──────── Supplied material
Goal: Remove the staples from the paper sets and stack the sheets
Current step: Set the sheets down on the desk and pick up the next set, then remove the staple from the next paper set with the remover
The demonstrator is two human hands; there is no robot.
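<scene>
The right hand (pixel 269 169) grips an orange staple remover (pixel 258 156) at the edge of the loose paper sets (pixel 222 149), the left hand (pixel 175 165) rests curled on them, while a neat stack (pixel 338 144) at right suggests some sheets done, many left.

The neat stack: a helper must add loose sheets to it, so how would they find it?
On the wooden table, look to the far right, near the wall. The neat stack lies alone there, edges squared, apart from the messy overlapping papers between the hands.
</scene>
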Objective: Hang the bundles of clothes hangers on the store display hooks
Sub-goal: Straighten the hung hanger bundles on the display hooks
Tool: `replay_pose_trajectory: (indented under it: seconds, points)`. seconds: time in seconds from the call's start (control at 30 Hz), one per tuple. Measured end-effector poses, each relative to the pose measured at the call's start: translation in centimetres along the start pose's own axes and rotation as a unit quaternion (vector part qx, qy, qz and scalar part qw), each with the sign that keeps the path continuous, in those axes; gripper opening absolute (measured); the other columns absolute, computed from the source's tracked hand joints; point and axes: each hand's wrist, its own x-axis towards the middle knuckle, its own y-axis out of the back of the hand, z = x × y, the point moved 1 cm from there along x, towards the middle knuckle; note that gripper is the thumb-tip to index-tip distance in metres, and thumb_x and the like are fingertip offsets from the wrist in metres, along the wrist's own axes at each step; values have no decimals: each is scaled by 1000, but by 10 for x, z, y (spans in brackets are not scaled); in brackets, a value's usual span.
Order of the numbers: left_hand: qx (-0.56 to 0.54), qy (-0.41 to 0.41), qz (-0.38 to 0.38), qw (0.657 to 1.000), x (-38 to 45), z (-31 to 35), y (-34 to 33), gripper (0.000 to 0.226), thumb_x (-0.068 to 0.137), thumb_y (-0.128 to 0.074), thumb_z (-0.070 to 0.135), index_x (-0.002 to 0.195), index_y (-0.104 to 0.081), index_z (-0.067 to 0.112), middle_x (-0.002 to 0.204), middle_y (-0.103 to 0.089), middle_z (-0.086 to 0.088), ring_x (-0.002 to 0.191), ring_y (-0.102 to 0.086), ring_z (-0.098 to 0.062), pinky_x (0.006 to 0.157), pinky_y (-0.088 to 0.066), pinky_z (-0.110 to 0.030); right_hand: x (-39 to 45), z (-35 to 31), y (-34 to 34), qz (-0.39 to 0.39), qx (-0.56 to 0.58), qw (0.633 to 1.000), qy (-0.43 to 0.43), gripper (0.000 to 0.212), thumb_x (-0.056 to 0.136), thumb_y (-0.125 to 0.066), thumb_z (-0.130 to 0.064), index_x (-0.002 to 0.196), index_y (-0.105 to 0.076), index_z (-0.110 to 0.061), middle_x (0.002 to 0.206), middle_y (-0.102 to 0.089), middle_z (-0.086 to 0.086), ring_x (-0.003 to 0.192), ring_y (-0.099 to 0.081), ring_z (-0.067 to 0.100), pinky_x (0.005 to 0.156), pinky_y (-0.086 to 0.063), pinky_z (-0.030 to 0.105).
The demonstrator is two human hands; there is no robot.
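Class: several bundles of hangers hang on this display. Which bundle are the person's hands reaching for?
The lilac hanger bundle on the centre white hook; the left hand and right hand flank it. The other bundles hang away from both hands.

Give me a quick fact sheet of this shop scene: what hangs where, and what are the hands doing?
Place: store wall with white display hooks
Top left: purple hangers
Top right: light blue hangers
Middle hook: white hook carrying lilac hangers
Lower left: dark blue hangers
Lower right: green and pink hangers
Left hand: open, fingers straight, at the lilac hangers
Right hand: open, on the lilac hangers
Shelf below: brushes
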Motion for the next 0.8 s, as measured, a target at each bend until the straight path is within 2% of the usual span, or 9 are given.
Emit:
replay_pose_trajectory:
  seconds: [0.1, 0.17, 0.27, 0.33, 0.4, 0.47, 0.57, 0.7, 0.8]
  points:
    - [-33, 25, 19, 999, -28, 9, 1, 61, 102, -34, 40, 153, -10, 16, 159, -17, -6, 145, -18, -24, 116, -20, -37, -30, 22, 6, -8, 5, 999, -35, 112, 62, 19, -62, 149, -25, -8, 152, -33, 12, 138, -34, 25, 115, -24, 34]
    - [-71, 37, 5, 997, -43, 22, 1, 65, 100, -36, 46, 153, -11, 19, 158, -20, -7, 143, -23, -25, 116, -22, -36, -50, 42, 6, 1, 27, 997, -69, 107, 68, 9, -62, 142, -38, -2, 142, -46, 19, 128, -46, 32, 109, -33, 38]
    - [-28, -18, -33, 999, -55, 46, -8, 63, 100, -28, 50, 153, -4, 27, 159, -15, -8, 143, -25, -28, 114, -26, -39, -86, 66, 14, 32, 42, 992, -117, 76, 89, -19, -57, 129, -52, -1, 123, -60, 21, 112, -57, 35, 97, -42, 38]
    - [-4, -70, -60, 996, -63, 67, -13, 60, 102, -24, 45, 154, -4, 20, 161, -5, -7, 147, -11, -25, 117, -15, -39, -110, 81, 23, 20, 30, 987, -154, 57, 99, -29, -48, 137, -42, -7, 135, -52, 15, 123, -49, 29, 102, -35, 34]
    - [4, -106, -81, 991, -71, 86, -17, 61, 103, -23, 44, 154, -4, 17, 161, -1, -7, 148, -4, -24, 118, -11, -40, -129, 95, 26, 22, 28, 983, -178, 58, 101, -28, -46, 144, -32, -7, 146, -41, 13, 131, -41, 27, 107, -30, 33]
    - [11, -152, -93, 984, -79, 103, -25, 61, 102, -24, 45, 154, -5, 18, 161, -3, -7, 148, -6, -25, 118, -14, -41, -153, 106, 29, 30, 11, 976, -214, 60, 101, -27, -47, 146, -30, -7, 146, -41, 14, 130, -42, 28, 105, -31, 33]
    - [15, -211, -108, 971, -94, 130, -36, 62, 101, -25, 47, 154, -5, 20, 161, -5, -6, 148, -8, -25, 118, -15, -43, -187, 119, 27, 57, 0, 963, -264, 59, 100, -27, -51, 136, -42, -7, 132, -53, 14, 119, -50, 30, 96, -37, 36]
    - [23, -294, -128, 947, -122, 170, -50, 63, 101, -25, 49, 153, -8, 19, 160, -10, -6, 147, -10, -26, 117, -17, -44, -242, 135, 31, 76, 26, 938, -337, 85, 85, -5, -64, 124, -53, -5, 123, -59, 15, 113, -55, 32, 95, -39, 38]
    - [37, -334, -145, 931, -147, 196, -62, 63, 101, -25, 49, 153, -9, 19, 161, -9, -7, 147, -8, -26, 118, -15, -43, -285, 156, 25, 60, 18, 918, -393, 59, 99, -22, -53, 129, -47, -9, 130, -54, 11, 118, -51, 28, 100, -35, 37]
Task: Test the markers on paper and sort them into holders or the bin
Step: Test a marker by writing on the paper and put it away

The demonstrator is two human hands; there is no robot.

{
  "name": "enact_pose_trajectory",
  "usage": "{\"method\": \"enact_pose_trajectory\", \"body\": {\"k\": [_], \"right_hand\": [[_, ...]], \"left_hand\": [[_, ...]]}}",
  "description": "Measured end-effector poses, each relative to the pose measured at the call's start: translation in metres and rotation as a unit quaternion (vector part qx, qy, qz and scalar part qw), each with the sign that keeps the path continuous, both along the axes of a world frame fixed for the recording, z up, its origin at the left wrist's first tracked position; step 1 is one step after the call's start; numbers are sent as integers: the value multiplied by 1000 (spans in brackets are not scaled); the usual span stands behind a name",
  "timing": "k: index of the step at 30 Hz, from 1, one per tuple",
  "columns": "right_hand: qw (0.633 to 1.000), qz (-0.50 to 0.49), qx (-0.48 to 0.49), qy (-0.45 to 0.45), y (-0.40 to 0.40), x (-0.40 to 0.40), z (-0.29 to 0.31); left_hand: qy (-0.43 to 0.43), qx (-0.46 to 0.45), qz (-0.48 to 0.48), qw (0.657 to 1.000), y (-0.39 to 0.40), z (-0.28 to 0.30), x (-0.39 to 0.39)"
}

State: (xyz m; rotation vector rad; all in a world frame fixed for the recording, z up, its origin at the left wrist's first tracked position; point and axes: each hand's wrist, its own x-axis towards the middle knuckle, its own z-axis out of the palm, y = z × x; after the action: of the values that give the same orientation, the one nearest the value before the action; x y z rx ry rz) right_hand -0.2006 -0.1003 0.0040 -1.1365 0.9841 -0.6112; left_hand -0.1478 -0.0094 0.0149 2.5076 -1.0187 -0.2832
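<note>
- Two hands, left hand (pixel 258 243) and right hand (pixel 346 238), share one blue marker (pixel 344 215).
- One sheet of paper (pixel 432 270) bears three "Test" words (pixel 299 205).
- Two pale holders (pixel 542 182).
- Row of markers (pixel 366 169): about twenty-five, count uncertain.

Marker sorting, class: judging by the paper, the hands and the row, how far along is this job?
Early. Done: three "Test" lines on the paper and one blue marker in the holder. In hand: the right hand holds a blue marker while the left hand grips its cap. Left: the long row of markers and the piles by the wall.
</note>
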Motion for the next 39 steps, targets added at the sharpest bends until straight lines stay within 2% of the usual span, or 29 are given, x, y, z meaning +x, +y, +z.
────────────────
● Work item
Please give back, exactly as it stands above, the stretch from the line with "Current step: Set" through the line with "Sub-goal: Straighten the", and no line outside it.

● Output below
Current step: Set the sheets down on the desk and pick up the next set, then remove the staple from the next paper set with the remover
The demonstrator is two human hands; there is no robot.
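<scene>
The right hand (pixel 269 169) grips an orange staple remover (pixel 258 156) at the edge of the loose paper sets (pixel 222 149), the left hand (pixel 175 165) rests curled on them, while a neat stack (pixel 338 144) at right suggests some sheets done, many left.

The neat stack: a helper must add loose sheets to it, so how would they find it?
On the wooden table, look to the far right, near the wall. The neat stack lies alone there, edges squared, apart from the messy overlapping papers between the hands.
</scene>
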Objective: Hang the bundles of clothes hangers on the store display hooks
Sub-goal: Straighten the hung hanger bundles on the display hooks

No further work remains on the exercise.